グループ会社は他にも多くあり、上記事業の他にも人事・組織コンサルティングや教育・研修など幅広く手掛けています。

3位:アウトソーシング

人材業界の売上高第3位の企業は株式会社アウトソーシングです。売上高は約5,693億円です。株式会社アウトソーシングは、国内外の企業に対するアウトソーシングをおこなっています。主なグループ会社は、以下の通りです。

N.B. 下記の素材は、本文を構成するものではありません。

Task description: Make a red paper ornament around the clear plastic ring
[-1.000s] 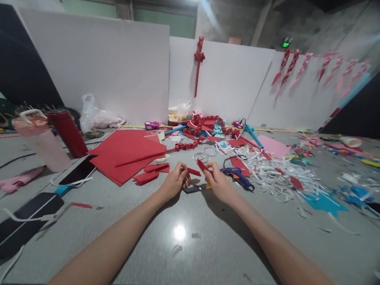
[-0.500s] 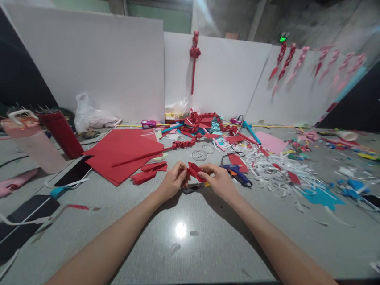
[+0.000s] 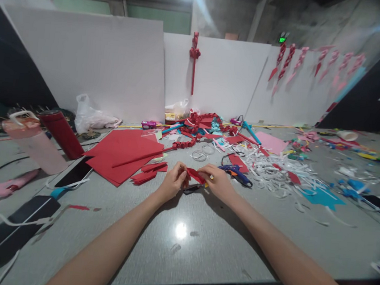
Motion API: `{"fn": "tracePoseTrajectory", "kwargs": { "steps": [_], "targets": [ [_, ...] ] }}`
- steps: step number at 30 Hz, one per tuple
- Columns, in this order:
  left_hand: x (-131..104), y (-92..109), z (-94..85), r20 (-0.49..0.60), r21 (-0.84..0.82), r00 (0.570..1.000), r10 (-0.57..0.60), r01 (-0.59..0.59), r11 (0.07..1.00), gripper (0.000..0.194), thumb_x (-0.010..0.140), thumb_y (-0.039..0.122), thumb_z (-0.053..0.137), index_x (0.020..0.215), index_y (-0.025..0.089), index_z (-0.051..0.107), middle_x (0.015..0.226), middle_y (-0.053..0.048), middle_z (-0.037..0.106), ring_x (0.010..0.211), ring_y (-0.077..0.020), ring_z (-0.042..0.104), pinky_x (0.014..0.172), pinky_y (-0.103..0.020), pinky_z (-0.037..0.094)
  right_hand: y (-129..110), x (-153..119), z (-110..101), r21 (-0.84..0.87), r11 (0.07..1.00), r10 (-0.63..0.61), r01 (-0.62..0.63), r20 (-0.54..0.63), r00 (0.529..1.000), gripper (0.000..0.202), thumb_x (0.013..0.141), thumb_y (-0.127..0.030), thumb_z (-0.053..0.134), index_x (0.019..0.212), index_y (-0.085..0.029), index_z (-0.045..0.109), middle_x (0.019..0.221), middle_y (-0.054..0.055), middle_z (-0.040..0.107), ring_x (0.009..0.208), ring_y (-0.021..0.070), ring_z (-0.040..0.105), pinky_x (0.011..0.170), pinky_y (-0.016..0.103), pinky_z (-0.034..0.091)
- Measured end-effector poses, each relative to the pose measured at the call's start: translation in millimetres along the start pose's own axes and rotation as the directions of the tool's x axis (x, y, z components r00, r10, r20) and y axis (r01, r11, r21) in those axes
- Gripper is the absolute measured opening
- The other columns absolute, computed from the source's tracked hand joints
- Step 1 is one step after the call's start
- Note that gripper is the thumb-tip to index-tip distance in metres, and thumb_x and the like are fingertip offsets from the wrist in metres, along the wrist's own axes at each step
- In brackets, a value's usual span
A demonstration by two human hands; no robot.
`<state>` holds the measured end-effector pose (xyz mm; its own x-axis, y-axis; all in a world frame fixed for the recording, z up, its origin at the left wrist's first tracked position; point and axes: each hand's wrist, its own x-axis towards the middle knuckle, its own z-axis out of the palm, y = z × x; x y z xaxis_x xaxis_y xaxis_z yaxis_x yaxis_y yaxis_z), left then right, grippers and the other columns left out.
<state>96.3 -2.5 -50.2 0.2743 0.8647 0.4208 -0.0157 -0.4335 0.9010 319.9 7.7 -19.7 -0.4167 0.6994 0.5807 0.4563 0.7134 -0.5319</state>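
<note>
Between my hands is a small folded piece of red paper (image 3: 195, 175), held just above the grey table. My left hand (image 3: 175, 179) pinches its left end, and the fingers of my right hand (image 3: 216, 181) close on its right end. Under the paper lies a dark tool (image 3: 192, 189), mostly hidden, with a yellow bit beside my right fingers. Left of my left hand rest several folded red paper strips (image 3: 148, 173). A blue glue gun (image 3: 237, 175) lies just beyond my right hand.
Large red paper sheets (image 3: 125, 149) lie at the left, near a pink bottle (image 3: 35, 143) and a red tumbler (image 3: 61, 134). White paper scraps (image 3: 271, 168) are heaped at the right. A red paper chain (image 3: 194, 55) hangs on the white board behind.
The red paper's right part has turned from a raised, pointed fold to a flatter, curved shape under my right fingers. My left hand has hardly moved.
</note>
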Motion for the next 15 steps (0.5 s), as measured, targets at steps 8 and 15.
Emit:
{"fn": "tracePoseTrajectory", "kwargs": {
  "steps": [8,15],
  "targets": [
    [-0.4,-2.0,-1.5,0.033,0.001,0.999,0.021,-0.021,1.000,0.028,0.109,0.050,0.051,0.103,0.023,0.047,0.079,0.001,0.066,0.062,-0.0153,0.065,0.059,-0.028,0.052,2.9,0.4,-1.8,-0.027,1.000,-0.009,0.010,0.039,0.999,0.018,0.103,-0.016,0.058,0.101,-0.020,0.076,0.102,0.010,0.077,0.096,0.0241,0.070,0.087,0.036,0.053],
    [-0.9,-3.3,-2.0,0.041,0.004,0.998,0.037,-0.037,0.999,0.026,0.110,0.049,0.050,0.104,0.023,0.047,0.081,0.001,0.066,0.063,-0.0155,0.065,0.061,-0.029,0.053,6.5,0.3,-0.4,0.024,1.000,0.021,-0.020,-0.003,1.000,0.018,0.101,-0.020,0.061,0.100,-0.021,0.079,0.101,0.009,0.082,0.093,0.0244,0.075,0.087,0.035,0.055]
  ]
}}
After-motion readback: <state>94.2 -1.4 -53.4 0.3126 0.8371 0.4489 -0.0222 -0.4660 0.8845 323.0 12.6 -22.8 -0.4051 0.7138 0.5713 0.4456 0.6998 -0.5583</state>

  • 株式会社アウトソーシングクエスト:国内サービス系アウトソーシング
  • 株式会社PEO:国内製造系アウトソーシング
  • 株式会社アウトソーシングテクノロジー:国内技術系アウトソーシング

株式会社アウトソーシングでは、人材を派遣するだけでなく、工程全体の改善や総合的なコスト削減、品質向上も含めたサービスを提供しているのが特徴です。

まとめ

以上、人材業界の市場に関する情報や職種、企業について紹介しました。
大きく、人材紹介・人材派遣・求人広告・人材コンサルティングに分類されていますが、いずれも「人」の面から企業・社会に貢献する仕事です。
新型コロナウイルスの感染拡大で大きく変化した業界ですが、今後の業界の成長に向けて明るい兆しも見えてきている業界です。

また、人材業界と一口にいっても、事業内容や提供価値、企業文化などはそれぞれ大きく異なります。少しでも興味を持った方は、ぜひ個別の企業について調べてみてください。